## What is needed
A line below contains "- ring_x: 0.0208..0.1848", and a later one contains "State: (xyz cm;". Repeat both, with every line between them, exactly.

>>>>

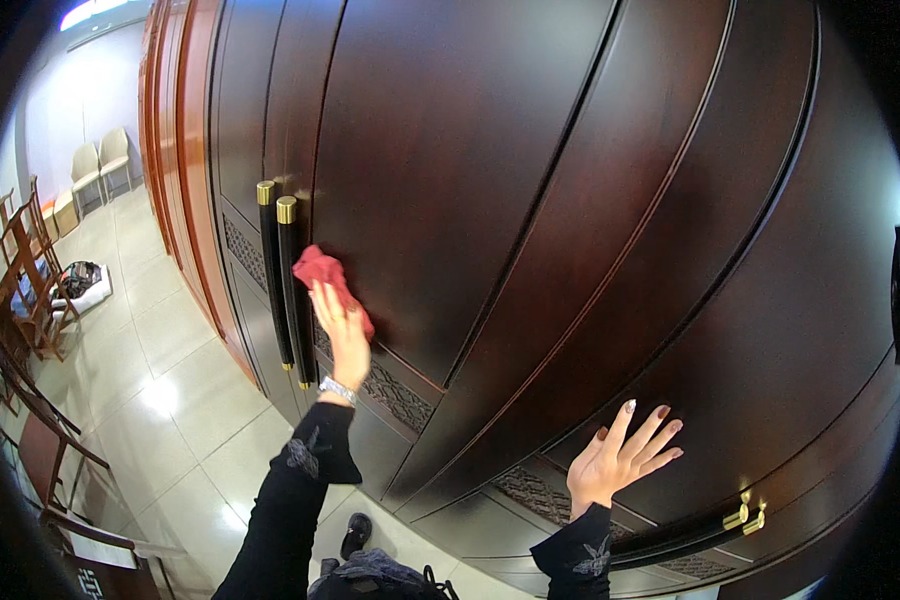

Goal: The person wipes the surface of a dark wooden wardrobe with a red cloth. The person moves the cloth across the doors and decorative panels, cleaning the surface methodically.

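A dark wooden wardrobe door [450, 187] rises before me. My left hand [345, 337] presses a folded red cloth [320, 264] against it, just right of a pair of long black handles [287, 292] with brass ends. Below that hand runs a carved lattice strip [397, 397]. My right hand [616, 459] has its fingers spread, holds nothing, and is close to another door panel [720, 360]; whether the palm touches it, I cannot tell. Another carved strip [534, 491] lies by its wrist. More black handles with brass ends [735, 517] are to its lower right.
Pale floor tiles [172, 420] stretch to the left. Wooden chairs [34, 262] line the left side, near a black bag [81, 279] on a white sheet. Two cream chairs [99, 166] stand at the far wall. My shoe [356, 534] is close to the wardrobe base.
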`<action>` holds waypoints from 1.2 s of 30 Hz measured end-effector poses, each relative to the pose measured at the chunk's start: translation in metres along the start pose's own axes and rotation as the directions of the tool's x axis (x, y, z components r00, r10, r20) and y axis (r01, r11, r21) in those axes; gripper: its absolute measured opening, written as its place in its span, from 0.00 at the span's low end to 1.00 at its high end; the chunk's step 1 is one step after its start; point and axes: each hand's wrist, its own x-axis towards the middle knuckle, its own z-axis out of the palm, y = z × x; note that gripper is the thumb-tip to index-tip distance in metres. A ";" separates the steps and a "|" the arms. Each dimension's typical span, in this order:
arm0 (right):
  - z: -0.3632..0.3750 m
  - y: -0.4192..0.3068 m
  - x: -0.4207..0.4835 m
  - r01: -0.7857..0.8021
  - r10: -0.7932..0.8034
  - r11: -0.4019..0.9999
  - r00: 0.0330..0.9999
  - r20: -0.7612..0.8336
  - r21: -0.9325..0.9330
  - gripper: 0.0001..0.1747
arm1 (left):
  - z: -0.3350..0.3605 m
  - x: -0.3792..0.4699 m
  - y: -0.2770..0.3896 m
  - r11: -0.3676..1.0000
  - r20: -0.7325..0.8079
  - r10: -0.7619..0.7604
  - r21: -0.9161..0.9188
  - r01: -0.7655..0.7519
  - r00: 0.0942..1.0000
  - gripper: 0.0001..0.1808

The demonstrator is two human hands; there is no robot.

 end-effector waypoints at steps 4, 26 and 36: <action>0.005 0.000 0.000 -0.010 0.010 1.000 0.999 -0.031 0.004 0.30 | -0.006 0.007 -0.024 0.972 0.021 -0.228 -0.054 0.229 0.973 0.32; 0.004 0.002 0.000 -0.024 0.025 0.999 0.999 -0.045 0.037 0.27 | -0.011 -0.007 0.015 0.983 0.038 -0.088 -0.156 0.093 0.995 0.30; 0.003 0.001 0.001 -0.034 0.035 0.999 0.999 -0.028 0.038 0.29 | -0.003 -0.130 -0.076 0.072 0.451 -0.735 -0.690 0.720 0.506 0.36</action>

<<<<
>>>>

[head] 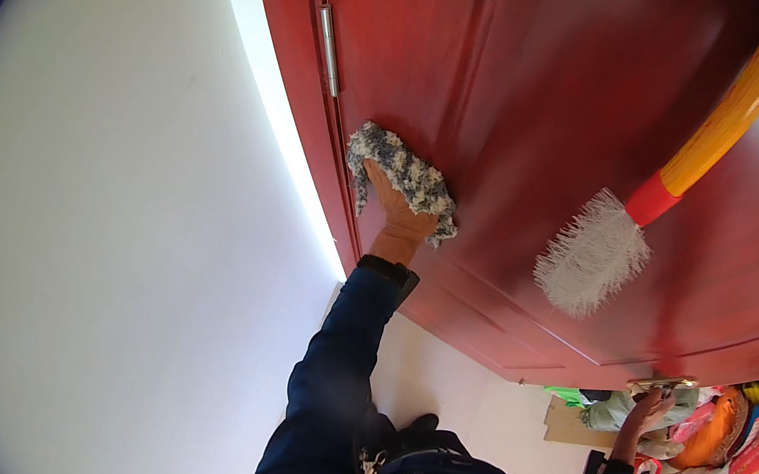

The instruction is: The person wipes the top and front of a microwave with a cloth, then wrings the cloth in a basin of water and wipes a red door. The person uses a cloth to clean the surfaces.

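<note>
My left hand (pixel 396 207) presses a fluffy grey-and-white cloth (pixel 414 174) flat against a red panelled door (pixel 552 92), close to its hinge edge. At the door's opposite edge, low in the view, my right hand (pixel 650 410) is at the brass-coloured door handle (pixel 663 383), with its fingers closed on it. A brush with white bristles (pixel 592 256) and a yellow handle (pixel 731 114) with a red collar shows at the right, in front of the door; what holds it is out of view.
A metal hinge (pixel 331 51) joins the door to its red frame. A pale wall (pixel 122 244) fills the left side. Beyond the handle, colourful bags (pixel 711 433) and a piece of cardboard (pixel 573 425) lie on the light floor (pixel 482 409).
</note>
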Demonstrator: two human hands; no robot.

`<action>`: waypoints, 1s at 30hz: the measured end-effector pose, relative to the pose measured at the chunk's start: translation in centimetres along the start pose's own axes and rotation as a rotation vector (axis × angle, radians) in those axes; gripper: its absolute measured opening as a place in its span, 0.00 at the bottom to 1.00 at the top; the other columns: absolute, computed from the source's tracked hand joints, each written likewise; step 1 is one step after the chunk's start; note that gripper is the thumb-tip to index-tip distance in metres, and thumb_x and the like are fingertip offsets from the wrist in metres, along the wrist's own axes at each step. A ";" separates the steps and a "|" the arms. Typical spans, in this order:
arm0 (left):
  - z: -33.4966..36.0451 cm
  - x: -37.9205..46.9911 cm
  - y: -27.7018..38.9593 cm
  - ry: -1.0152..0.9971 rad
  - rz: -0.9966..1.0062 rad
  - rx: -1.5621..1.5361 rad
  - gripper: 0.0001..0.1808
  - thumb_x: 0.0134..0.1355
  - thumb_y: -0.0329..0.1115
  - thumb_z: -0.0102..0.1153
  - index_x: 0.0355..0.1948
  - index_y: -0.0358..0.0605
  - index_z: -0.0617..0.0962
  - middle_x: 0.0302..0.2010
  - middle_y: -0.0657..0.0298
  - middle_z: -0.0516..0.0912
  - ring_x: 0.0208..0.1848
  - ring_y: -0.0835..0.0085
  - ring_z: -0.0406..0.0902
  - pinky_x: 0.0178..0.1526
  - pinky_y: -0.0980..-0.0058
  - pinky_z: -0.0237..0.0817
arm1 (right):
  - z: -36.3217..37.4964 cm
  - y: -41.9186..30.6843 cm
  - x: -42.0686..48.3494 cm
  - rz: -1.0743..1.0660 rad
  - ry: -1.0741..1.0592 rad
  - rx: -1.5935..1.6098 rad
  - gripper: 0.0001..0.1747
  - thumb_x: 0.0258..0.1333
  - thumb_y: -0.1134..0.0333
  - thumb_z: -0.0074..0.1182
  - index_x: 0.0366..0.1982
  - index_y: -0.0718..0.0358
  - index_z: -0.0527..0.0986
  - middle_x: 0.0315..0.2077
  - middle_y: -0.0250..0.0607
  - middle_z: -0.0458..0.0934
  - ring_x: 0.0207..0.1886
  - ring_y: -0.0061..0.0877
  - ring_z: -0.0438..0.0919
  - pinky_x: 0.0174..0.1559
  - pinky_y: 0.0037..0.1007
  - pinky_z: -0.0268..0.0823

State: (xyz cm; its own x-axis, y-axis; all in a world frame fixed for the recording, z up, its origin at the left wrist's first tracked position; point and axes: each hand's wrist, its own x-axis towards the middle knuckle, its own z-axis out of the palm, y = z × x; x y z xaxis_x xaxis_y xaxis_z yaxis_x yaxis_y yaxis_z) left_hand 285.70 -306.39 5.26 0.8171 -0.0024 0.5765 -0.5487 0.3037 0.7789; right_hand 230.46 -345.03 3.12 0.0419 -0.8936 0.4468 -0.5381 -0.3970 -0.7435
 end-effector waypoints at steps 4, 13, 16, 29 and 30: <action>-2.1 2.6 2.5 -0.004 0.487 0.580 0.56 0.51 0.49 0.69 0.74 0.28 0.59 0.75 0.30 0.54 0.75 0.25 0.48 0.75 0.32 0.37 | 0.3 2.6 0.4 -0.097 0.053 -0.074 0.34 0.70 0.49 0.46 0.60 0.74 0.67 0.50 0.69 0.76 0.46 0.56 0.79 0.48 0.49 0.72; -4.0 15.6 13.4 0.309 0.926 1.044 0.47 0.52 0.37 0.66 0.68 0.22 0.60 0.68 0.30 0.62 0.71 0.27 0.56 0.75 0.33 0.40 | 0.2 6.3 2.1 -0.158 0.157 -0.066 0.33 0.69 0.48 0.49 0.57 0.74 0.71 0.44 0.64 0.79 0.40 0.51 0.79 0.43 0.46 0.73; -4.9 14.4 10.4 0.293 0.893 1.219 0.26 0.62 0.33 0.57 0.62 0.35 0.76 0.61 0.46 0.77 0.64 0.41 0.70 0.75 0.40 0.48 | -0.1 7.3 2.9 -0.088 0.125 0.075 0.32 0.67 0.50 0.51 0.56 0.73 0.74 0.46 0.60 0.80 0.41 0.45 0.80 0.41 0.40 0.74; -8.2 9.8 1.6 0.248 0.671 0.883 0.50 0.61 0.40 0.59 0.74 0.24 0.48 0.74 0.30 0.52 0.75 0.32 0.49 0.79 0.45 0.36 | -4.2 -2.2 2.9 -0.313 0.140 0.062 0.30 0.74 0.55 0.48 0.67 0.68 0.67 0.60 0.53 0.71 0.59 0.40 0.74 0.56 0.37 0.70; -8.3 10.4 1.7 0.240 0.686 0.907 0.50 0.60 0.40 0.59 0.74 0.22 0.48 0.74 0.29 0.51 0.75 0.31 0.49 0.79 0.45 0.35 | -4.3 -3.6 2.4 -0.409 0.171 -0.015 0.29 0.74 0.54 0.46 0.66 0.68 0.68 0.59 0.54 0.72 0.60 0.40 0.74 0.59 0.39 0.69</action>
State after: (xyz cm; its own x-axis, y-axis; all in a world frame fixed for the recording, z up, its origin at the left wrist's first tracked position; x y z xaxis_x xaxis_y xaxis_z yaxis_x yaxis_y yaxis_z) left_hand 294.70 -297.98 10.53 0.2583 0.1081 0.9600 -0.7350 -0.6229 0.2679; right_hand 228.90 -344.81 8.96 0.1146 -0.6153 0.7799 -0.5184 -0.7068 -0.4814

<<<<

## Reply
  - ring_x: 0.0208..0.1848
  - ring_y: -0.0835..0.0085
  - ring_z: -0.0406..0.0902
  - pinky_x: 0.0178..0.1526
  - pinky_y: -0.0980..-0.0058
  - pinky_z: -0.0237..0.0817
arm1 (right):
  - z: -36.3217..37.4964 cm
  - y: -41.9186..30.6843 cm
  - x: -42.0686..48.3494 cm
  - rz: -1.0743..1.0660 rad
  - ry: -1.0741..1.0592 rad
  - rx: -1.5935..1.6098 rad
  - gripper: 0.0001..0.1747
  - thumb_x: 0.0258..0.1333
  - thumb_y: -0.1134..0.0333
  - thumb_z: -0.0074..0.1182
  - index_x: 0.0366..0.1982
  - index_y: -0.0718..0.0358
  - index_z: -0.0527..0.0986
  - middle_x: 0.0315..0.2077
  - middle_y: -0.0250..0.0607
  - middle_z: -0.0458..0.0934
  - ring_x: 0.0207..0.1886
  - ring_y: -0.0061..0.0877
  - ring_z: -0.0438..0.0919
  - pinky_x: 0.0174..0.1559
  - pinky_y: 0.0037..0.1007
  - pinky_z: -0.0268..0.0823

State: (xyz cm; its own x-axis, y-axis; all in a world frame fixed for the recording, z up, its origin at the left wrist's first tracked position; point and axes: each hand's wrist, its own x-axis towards the middle knuckle, its own z-axis out of the palm, y = z × x; x y z xaxis_x xaxis_y xaxis_z yaxis_x yaxis_y yaxis_z) left_hand 285.70 -306.39 5.26 0.8171 -0.0024 0.5765 -0.5487 0.3037 0.7789; right_hand 230.46 -345.03 3.12 0.0419 -0.8936 0.4468 -0.5381 -0.3970 -0.7435

Response complete; there is no more output.